What this task involves —
Drop the images; return everything else in the listing below exactly.

Data excerpt —
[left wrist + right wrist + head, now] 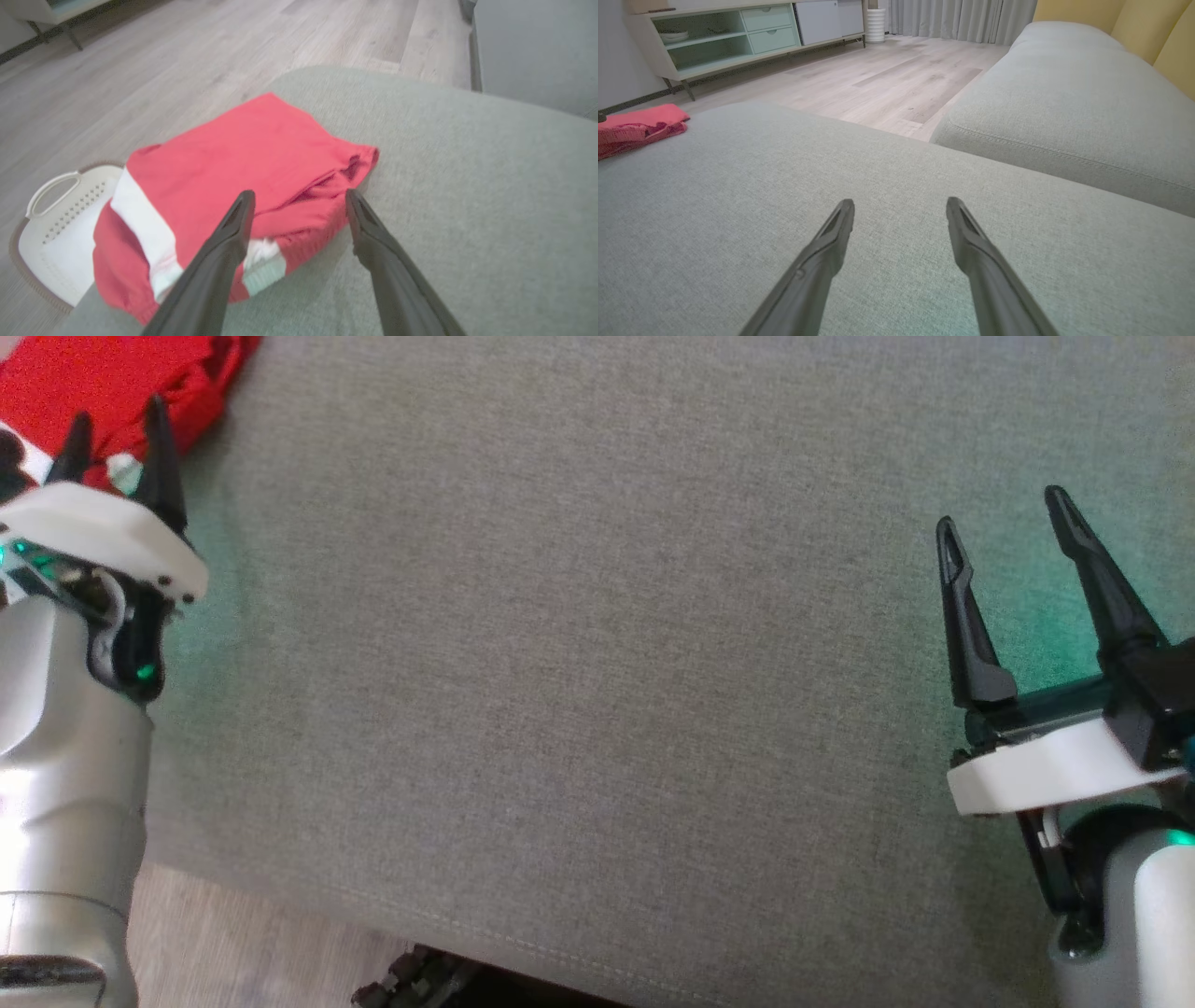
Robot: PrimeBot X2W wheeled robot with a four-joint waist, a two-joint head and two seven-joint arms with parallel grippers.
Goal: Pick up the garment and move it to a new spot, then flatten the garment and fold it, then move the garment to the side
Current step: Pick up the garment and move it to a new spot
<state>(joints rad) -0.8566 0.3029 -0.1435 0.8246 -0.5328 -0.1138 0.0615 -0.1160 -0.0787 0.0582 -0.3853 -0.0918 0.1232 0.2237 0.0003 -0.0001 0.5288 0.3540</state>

Written answer —
[left wrist + right wrist + head, now] 
Robot: PrimeBot X2W wheeled robot with a four-joint waist, a two-joint head and two seven-joint arms with parallel grippers.
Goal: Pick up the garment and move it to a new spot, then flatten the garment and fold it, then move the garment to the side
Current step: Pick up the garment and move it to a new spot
<state>(joints rad) -0.8566 0.3029 -0.1435 0.8246 -0.5328 -0.1138 0.0615 -0.1160 -0.0787 0.0582 -0.3853 -0.0918 0.1232 0.2237 0.0003 -0.0001 0.5288 0.3540</state>

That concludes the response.